▶ **PROBLEM STATEMENT**
Here is a block of entries. Write out its lines exactly, from the first through the one containing "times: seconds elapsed".

= = =

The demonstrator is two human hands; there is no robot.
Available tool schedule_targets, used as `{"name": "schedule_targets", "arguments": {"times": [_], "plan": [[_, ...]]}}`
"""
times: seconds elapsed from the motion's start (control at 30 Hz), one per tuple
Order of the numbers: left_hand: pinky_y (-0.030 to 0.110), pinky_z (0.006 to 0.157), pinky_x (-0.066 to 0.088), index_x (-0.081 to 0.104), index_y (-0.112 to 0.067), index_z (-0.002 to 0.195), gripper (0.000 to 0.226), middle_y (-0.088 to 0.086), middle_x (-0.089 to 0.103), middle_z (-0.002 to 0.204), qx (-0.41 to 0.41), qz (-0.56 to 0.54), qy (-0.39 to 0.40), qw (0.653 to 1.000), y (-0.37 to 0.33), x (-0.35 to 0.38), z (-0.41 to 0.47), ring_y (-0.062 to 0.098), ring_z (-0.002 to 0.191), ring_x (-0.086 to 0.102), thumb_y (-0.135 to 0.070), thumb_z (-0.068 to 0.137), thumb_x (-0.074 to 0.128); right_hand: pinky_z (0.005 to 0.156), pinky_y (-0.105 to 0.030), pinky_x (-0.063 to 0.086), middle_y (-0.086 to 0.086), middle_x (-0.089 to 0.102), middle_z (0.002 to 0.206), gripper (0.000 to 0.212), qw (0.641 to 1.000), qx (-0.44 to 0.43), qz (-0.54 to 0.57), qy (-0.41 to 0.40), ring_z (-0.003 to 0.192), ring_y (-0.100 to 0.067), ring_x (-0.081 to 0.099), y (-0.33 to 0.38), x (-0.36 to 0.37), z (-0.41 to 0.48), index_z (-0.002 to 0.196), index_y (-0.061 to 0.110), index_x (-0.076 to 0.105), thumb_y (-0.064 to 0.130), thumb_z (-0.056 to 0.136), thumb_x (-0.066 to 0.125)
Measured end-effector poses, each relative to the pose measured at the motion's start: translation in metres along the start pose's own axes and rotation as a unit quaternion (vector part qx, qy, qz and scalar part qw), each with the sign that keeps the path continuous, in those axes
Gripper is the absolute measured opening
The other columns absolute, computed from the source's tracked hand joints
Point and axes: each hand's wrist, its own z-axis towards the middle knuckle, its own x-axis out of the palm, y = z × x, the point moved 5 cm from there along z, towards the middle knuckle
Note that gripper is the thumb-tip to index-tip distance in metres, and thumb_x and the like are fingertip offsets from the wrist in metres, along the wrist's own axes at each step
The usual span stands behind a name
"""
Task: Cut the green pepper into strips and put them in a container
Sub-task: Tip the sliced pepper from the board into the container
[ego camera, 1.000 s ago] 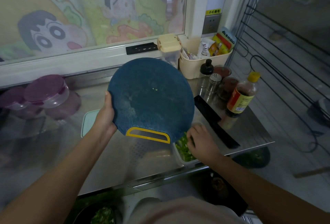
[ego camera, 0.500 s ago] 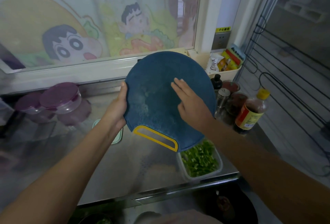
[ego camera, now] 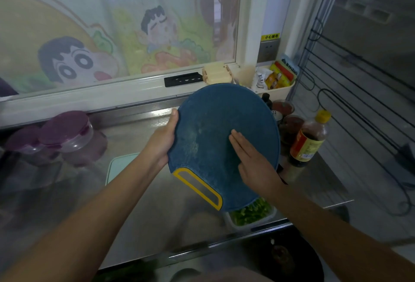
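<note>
Two hands work the tilted blue cutting board [ego camera: 211, 120]. Mid-frame, the left hand [ego camera: 161, 142] clamps its left rim. Further right, the right hand [ego camera: 251, 165] lies flat on its face, fingers straight. Below the board's lower edge, right of centre, the pepper strips [ego camera: 251, 212] fill the clear container [ego camera: 258, 225]. They are probably light, damp and clingy, so better swept than pinched.

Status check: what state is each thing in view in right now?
Clear plastic container: open, holds cut green pepper.
Round blue cutting board with yellow handle: lifted, tilted above the container.
Left hand: grips the board's left edge.
Right hand: flat, fingers straight on the board.
Brown sauce bottle, yellow cap: upright, capped.
</note>
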Motion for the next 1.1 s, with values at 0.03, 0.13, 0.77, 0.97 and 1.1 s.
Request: {"name": "schedule_targets", "arguments": {"times": [0.03,0.13,0.77,0.97,1.1], "plan": [[0.036,0.088,0.053,0.067,-0.018,0.111,0.059,0.005,0.071,0.108,-0.003,0.003,-0.002,1.0,0.0,0.001,0.001,0.019,0.099,0.068,-0.065,0.085,0.043,0.119,-0.024,0.01,0.01,-0.007,0.154,0.07,1.0,0.004,0.003,-0.001,0.144,-0.007,-0.002,-0.002,0.002,-0.005,0.148,0.016,0.003,0.0,0.09,0.038],[0.037,0.088,0.053,0.068,-0.018,0.106,0.056,0.005,0.071,0.107,-0.003,0.018,-0.009,1.0,-0.003,0.002,0.004,0.02,0.099,0.067,-0.064,0.085,0.045,0.117,-0.026,0.012,0.004,0.005,0.156,0.065,1.0,0.012,0.008,-0.018,0.143,-0.009,0.009,-0.008,0.007,-0.019,0.149,0.009,0.015,0.001,0.088,0.036],[0.03,0.08,0.053,0.067,-0.02,0.099,0.05,-0.001,0.071,0.099,0.038,0.043,-0.042,0.997,-0.04,-0.025,0.011,0.012,0.092,0.068,-0.062,0.088,0.042,0.065,-0.025,0.043,-0.008,0.07,0.088,0.019,0.981,0.173,0.043,0.072,0.081,-0.025,0.065,-0.054,0.03,-0.058,0.094,0.011,0.07,0.004,0.083,0.056],[0.022,0.061,0.056,0.065,-0.026,0.098,0.046,-0.008,0.074,0.087,0.017,-0.043,-0.071,0.996,-0.02,-0.037,0.01,0.005,0.077,0.07,-0.06,0.092,0.034,0.063,-0.025,0.039,-0.008,0.063,0.087,0.013,0.976,0.199,0.057,0.065,0.075,-0.015,0.056,-0.056,0.023,-0.055,0.087,0.004,0.067,-0.002,0.08,0.058],[0.028,0.06,0.055,0.066,-0.027,0.097,0.052,-0.006,0.074,0.085,-0.054,-0.126,-0.103,0.985,0.012,-0.045,0.003,0.01,0.078,0.071,-0.065,0.091,0.031,0.063,-0.021,0.031,-0.003,0.063,0.084,0.01,0.975,0.198,0.053,0.083,0.075,-0.01,0.053,-0.058,0.026,-0.055,0.087,0.011,0.07,0.016,0.086,0.062]]}}
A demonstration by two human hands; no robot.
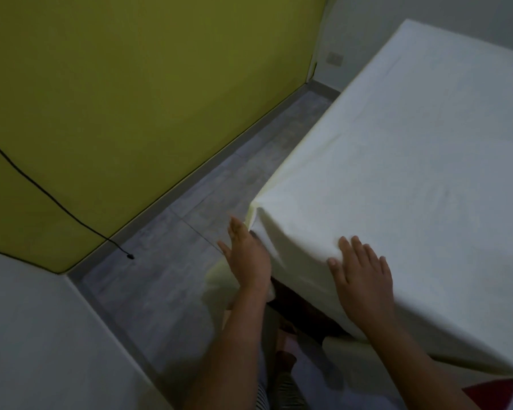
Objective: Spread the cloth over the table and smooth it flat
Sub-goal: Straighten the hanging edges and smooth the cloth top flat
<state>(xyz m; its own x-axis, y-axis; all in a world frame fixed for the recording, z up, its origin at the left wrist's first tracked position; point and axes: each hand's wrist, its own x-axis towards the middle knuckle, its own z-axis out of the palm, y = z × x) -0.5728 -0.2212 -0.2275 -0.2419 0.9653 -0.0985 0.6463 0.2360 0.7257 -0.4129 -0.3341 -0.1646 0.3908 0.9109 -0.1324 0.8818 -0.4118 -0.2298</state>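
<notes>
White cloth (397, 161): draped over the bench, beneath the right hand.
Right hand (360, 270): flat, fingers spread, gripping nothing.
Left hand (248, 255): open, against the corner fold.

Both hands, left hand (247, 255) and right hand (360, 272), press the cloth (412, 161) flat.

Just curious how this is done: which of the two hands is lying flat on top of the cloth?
The right hand, palm down on the cloth near the front edge. The left hand is off the top, edge-on beside the corner.
</notes>
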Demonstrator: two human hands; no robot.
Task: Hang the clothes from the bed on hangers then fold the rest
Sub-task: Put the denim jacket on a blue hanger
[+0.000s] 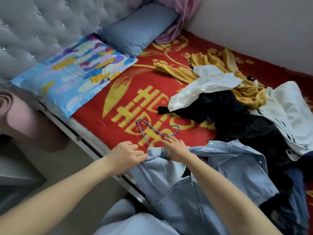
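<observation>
Left hand (126,156) fingers curl, pinching the shirt (237,167) edge. Right hand (176,149) fingers lie straight and flat on the shirt, their tips seemingly touching the hanger (157,130). One hanger end is tucked into the shirt between the hands; the rest lies past the fingertips on the blanket (118,99). A clothes pile (237,116) sits beyond the right fingers.

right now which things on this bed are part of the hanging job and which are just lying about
Part of the job: thin blue wire hanger; light blue denim shirt, pinched by the left hand, right hand resting on it; black garment, white garment and mustard yellow garment heaped beside it.
Just lying about: multicoloured patterned pillow; plain blue pillow; pink curtain.
</observation>
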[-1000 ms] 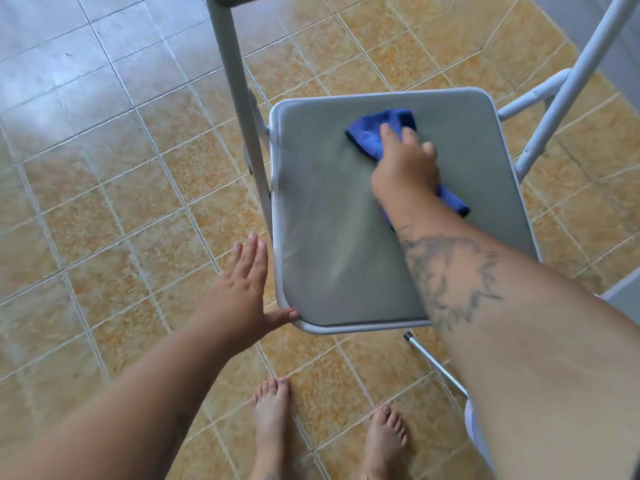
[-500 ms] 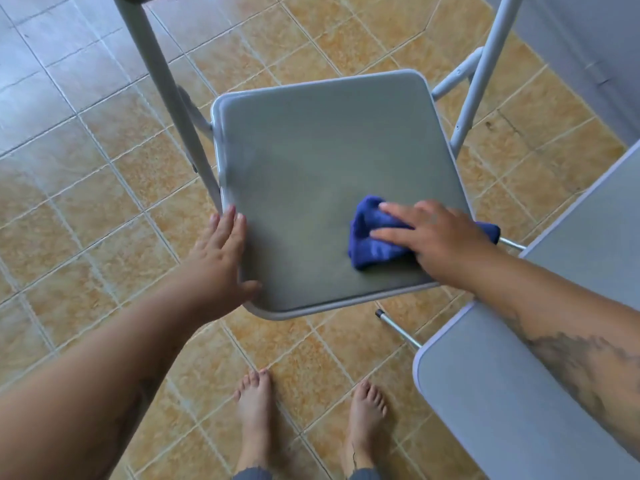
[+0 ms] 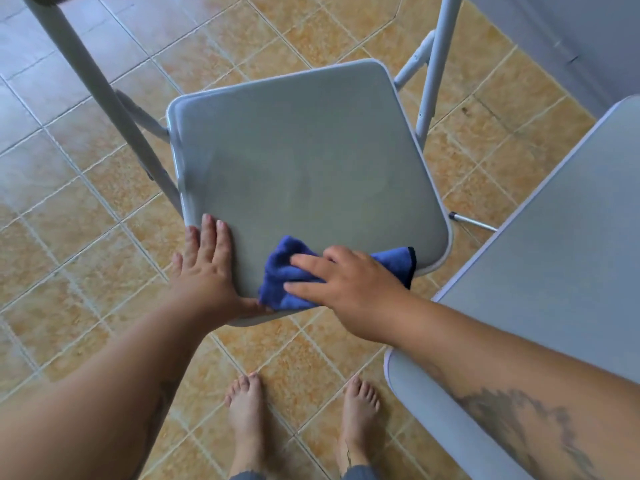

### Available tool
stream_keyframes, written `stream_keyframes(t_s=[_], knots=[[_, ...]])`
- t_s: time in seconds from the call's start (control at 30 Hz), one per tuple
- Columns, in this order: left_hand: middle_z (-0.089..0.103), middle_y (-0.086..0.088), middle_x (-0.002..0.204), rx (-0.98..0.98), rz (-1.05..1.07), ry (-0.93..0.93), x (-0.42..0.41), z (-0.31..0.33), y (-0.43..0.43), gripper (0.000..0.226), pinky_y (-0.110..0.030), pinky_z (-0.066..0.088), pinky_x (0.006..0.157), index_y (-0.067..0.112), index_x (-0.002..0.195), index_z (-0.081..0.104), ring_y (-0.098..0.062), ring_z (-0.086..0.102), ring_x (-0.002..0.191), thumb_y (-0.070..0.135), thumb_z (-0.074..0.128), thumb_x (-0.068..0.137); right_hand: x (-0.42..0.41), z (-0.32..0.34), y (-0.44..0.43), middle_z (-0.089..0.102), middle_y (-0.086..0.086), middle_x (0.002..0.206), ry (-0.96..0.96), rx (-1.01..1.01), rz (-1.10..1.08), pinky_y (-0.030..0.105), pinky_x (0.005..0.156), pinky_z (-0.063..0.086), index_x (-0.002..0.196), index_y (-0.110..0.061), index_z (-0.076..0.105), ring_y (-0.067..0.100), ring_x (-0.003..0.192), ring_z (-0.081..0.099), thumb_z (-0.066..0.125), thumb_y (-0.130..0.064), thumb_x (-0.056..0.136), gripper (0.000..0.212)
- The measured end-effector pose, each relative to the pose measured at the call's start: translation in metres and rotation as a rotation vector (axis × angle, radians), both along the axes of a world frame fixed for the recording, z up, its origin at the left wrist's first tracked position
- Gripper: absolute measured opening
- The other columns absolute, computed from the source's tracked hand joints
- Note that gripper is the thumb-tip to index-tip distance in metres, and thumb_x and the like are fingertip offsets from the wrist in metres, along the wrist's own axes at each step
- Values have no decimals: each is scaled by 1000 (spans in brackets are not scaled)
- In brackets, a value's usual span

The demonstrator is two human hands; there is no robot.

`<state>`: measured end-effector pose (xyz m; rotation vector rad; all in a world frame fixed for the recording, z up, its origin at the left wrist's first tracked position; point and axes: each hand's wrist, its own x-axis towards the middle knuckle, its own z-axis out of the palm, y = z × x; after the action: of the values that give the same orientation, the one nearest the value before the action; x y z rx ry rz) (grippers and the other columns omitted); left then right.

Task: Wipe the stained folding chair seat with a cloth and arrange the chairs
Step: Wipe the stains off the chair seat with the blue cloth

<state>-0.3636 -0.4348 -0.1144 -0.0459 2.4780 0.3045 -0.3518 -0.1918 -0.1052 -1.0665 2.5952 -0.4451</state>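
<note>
A grey folding chair seat [image 3: 298, 161] with a white metal frame fills the middle of the view. A bunched blue cloth [image 3: 284, 275] lies on its near edge. My right hand [image 3: 349, 282] presses flat on the cloth, fingers spread over it. My left hand [image 3: 204, 268] rests flat on the seat's near left corner, with its thumb under the rim beside the cloth. No stain shows on the visible seat surface.
A second grey chair seat [image 3: 554, 271] juts in from the right, under my right forearm. White frame tubes [image 3: 433, 71] rise at the back right, a grey leg [image 3: 86, 81] at the left. My bare feet [image 3: 249, 410] stand on tan floor tiles below the seat.
My right hand slid the cloth from the seat's far side to its near edge, then leftwards along it. My left hand moved from beside the seat onto its near left corner.
</note>
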Motion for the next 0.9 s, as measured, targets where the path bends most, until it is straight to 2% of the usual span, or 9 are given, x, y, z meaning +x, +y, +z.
stream_keyframes(t_s=[0.07,0.13,0.23,0.33,0.4,0.47,0.6,0.73,0.9], knots=[[-36,2,154,12,-5,-11,0,-2,0,155,-49,1,119,20,145,-27,-25,-28,143,89,59,36,-15,-4,37,52,-3,140,38,29,128,39,69,49,117,-34,63,29,89,52,60,-8,69,54],[-40,3,150,26,-18,-7,1,-3,-1,155,-47,-1,120,20,144,-29,-26,-30,142,91,56,36,-43,-7,67,53,-4,140,79,90,85,39,74,49,117,-38,64,28,93,52,54,-20,81,42],[-44,5,144,60,-23,12,2,-6,-4,152,-48,-3,120,20,144,-29,-24,-36,138,91,55,39,-97,-14,79,51,2,141,134,138,-309,42,89,44,125,-44,59,36,105,52,29,-40,87,48],[-46,4,144,60,-27,0,2,-9,-5,151,-48,-6,119,21,142,-32,-21,-43,131,92,53,40,-151,-26,51,40,5,149,216,112,-776,39,107,31,136,-38,50,35,126,38,29,-24,87,54],[-46,4,145,63,-16,-5,1,-10,-6,151,-48,-6,119,20,142,-33,-21,-43,131,91,54,41,-186,-33,18,42,6,146,189,59,-1057,31,102,29,137,-32,49,31,127,37,35,-20,93,48],[-43,3,148,91,-1,4,1,-8,-8,148,-47,-4,120,20,144,-31,-21,-40,135,87,58,47,-211,-37,-19,48,7,139,132,10,-1267,27,93,29,134,-29,51,28,124,40,37,-34,95,41],[-46,6,144,156,28,1,12,0,-28,132,-40,-6,119,21,142,-32,-17,-40,133,76,59,63,-220,-30,-104,38,3,147,85,48,-865,38,103,31,136,-33,46,36,123,38,35,-20,92,47],[-45,7,141,140,138,-23,26,1,-65,122,-34,-10,118,23,138,-32,-18,-36,137,70,58,70,-193,-21,-168,37,0,143,5,14,-466,42,98,39,128,-36,52,35,112,41,40,-16,87,47],[-27,6,156,82,336,40,20,12,-96,87,-35,-2,119,20,152,-9,-12,-26,141,7,51,90,-126,-12,-166,45,-3,135,-55,-32,-304,43,84,45,120,-29,58,33,101,43,43,-12,83,43]])
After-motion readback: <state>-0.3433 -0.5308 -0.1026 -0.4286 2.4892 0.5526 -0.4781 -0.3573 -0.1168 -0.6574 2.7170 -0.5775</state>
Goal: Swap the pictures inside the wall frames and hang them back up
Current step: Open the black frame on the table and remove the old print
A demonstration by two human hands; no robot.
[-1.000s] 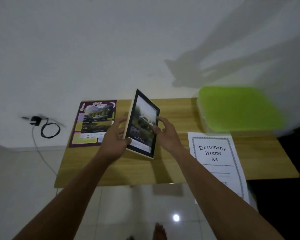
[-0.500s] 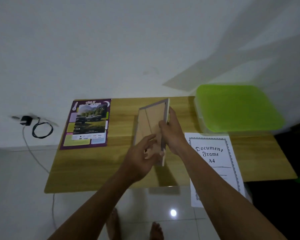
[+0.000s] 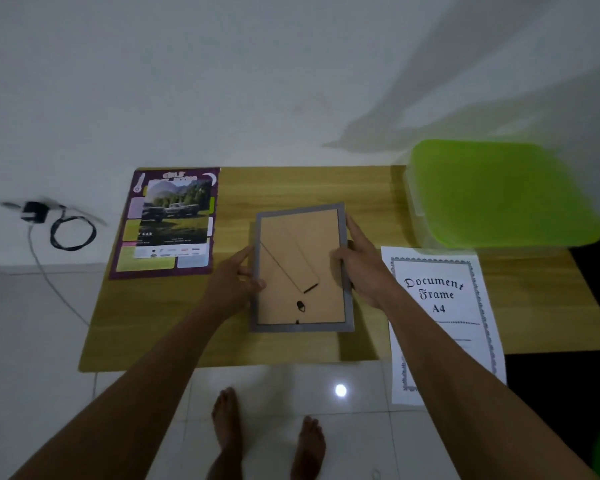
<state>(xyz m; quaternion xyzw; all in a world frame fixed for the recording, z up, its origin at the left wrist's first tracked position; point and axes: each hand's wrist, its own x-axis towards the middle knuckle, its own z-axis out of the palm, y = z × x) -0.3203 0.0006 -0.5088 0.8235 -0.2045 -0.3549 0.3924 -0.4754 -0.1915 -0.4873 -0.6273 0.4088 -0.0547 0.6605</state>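
Note:
A picture frame (image 3: 302,268) lies face down in the middle of the wooden table (image 3: 160,323), its brown backing board and stand flap facing up. My left hand (image 3: 234,282) grips its left edge. My right hand (image 3: 362,268) holds its right edge, thumb on the back. A purple poster with a smaller car picture on top (image 3: 174,223) lies flat at the table's left. A white "Document Frame A4" sheet (image 3: 440,317) lies at the right, hanging over the front edge.
A clear box with a green lid (image 3: 499,192) stands at the back right of the table. A black charger with a looped cable (image 3: 66,230) sits by the white wall at left. My bare feet (image 3: 267,431) stand on the tiled floor below the table's front edge.
The frame was upright with its picture side showing, then was turned over and laid flat, back up, on the table. Both hands moved to its side edges.

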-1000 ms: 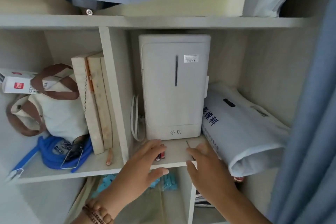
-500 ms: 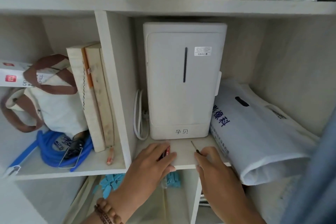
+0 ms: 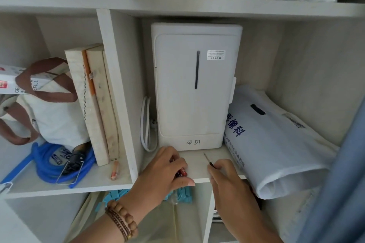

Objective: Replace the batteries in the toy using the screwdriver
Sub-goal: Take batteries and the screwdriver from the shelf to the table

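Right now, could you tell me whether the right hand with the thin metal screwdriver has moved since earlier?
No. The right hand still holds the thin metal screwdriver in front of the white plastic box, near its right corner.

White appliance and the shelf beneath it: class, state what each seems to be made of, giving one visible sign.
White appliance: probably moulded plastic with a matte finish, going by its rounded corners and smooth one-piece panel. Shelf: likely laminated board, going by its pale wood-grain surface and square-cut edge.
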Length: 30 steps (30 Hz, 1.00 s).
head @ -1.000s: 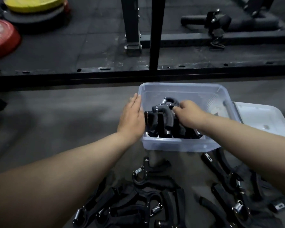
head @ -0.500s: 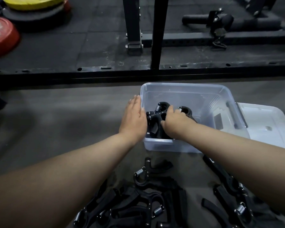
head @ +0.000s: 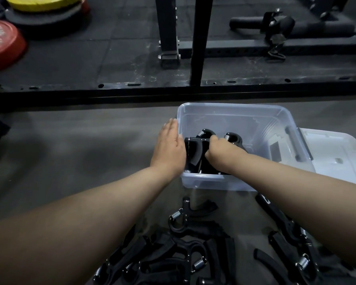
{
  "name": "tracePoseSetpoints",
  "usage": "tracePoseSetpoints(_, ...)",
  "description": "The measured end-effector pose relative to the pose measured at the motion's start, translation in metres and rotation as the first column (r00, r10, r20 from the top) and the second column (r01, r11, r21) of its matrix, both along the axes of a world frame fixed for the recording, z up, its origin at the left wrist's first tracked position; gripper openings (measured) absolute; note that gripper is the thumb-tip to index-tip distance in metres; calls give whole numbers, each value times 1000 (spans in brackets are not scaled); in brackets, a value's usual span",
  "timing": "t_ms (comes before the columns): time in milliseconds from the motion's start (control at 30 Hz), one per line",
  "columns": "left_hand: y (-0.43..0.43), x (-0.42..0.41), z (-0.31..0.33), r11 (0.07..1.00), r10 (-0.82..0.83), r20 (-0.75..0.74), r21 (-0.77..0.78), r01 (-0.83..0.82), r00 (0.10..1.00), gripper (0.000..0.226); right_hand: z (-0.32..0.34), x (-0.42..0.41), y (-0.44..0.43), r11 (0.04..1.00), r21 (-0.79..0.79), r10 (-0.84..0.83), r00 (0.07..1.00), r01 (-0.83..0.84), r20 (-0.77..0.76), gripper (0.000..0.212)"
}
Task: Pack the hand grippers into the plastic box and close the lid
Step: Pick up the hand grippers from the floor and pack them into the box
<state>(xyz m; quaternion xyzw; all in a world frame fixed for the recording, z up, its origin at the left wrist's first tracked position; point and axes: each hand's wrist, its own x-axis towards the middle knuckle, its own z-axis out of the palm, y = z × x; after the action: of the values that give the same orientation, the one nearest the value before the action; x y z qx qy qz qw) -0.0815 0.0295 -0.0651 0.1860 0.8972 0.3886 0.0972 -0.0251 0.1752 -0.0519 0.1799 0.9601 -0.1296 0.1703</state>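
- Two hands met at the plastic box point(head: 234, 106): left hand point(head: 169, 149) flat, fingers straight, on its outer wall.
- Right hand point(head: 224, 155) clutched hand grippers point(head: 193, 153) in the near-left corner.
- Far half lay open; lid point(head: 337, 153) beside the right rim.

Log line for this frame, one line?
left hand: flat against plastic box side | right hand: gripping hand grippers in box | lid: off, beside box

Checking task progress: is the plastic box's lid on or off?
Off. The lid lies flat on the floor, right of the open-topped plastic box.
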Motion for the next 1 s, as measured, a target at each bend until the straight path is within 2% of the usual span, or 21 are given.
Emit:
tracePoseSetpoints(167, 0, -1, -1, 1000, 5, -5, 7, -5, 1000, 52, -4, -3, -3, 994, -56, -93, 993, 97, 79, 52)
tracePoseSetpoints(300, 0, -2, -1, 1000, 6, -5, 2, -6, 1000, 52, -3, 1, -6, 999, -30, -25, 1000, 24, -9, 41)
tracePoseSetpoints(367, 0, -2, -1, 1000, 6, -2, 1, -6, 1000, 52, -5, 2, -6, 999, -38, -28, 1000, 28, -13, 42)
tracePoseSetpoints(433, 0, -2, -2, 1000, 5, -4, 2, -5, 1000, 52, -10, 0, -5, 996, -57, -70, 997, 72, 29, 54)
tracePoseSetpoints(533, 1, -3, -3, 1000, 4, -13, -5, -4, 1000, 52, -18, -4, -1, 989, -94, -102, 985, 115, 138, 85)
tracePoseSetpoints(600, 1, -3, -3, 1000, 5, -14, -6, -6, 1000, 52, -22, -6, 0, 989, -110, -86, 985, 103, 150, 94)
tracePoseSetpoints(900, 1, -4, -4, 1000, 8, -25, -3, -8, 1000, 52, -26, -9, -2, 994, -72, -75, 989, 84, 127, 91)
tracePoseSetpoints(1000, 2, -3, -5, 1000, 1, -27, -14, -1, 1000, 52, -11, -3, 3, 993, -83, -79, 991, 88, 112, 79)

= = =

▶ **REPLY TO THE EXERCISE**
The demonstrator is two human hands; there is no robot.
Available tool schedule_targets, used as `{"name": "schedule_targets", "arguments": {"times": [_], "plan": [[_, ...]]}}`
"""
times: seconds elapsed from the motion's start (control at 30 Hz), one per tuple

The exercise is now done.